Here we summarize ten basic principles for good parenting.

  1. Be aware that parenting needs effort

    Every day, think about parenting, remind yourself how to treat and respond to your child has effect on the child, try to learn a lesson from your experience of parenting, and improve parenting by learning as well, be responsible parents.

  2. Give a high priority to parenting, be involved in your child’s activity

    For busy working parents, this is challenging. However, you should manage your time, your work in such a way, which puts your child first. It sometimes means sacrificing your own interest in order to meet your child’s needs. Be there for your child mentally as well as physically.

  3. Love your child but cannot too much

    Every day, show your child genuine expressions of warmth and affection, for example giving lots of hugs to your child. Different culture has different ways. However, if your child breaks a rule or does something wrong, you should tell him or her what is right thing to do. Criticize the behavior, not your child.

  4. Set family rules

    Our society has rules, in order to help your child succeed in school, the real world, As a parent, you need to set family rules to help your child learn how to manage himself or herself. In order to know your child better, you should be clear on these three questions at anytime: Where is my child? Who is with my child? What is my child doing?

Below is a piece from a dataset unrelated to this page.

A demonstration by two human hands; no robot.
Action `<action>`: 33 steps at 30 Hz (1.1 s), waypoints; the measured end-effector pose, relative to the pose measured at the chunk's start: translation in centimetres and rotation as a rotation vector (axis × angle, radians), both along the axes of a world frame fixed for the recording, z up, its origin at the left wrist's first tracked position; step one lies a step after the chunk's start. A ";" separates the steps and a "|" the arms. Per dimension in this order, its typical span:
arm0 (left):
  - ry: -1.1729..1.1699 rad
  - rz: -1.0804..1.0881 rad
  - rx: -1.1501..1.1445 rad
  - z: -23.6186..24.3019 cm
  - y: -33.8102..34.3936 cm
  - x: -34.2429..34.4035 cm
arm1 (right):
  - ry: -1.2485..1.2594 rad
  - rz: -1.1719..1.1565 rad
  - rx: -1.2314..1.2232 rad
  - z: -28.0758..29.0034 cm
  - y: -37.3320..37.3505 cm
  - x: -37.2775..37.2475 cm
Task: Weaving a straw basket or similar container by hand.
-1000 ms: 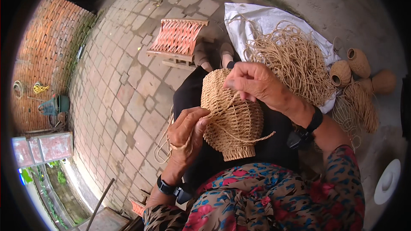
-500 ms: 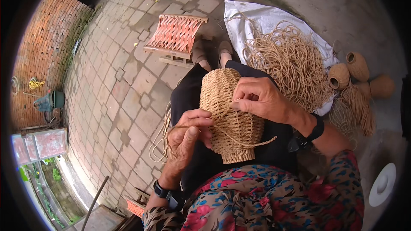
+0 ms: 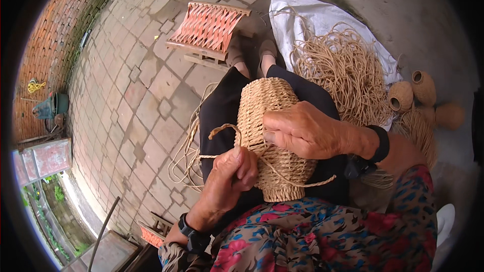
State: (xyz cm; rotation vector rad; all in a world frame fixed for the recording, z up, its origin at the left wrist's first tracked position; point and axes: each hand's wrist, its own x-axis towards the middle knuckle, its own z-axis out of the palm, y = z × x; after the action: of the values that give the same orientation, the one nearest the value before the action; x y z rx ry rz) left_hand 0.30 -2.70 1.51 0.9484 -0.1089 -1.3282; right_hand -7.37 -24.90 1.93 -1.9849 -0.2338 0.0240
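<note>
A tan basket (image 3: 267, 95) woven from twisted straw cord lies across my lap, its narrow neck toward my body. My left hand (image 3: 229, 174) is closed beside its left wall, pinching a straw cord (image 3: 225, 127) whose end curls up above the thumb. Against the upper right of the weave, my right hand (image 3: 307, 130) is closed with the fingertips pressed together. What those fingertips grip is hidden behind them. Another cord tail crosses the lower weave and sticks out to the right past the neck.
Loose cord (image 3: 189, 156) hangs by my left leg. Ahead stands a low stool (image 3: 206, 27) with an orange woven seat. A heap of cord (image 3: 348, 70) lies on a white sheet (image 3: 287, 10) at the right, with several small woven baskets (image 3: 423, 88) beyond it.
My left hand has closed and moved down and slightly right, and a cord end now loops above it. My right hand has moved slightly left and down, its fingers curled tighter.
</note>
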 end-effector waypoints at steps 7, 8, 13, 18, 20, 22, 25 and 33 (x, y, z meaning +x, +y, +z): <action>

  5. Be consistent on your family rules

    Your family rules need to be clear and consistent. Otherwise your child will be confusing and will not take it seriously. Explain your family rules to your child, the more your authority is based on wisdom and not on power, the less your child will challenge it. In addition, if two parents are raising a child together, both parents need to use the same rules.

  6. Explain your decisions to your child

    Because your child does not have the knowledge and experience that you have, you need explain to him or her what you are thinking and why you made the decision with patience. For your child at different developmental stage, you need to explain to him or her in an easy-understanding way.

  7. Avoid harsh punishment

    By the research that of all the forms of punishment that parents use, physical punishment has the worst side effects. Children who are hit are more likely to fight with other children using aggression to solve disputes, because they emulate their parents.

  8. Adapt your parenting to fit your child at different developmental stages

    A child has different needs at different developmental stage, the ways to use parenting a toddler should be different with parenting a teenager. As a parent, you need to learn the milestones of children’s development and make sure your parenting keeps pace with your child’s development.

  9. Respect your child

    Children treat others using the same way their parents treat them. Think your child is a person just like anyone else, who needs to be respected, just like yourself. Speak to your child politely, respect his or her opinion. Listen carefully when he or she is speaking to you. Treat him or her like a friend.

  10. Foster your child’s independence

    Encouraging independence, give some free space but with some limits to your child to help him or her develop self-control, which is one of the keys to be successful in life. Explain the difference between rebelliousness and independence to your child. Independence is a part of human nature to want to feel in control rather than to feel controlled by someone else. Remind your child that he or she has to have the capability to control, which needs him or her to continue to learn.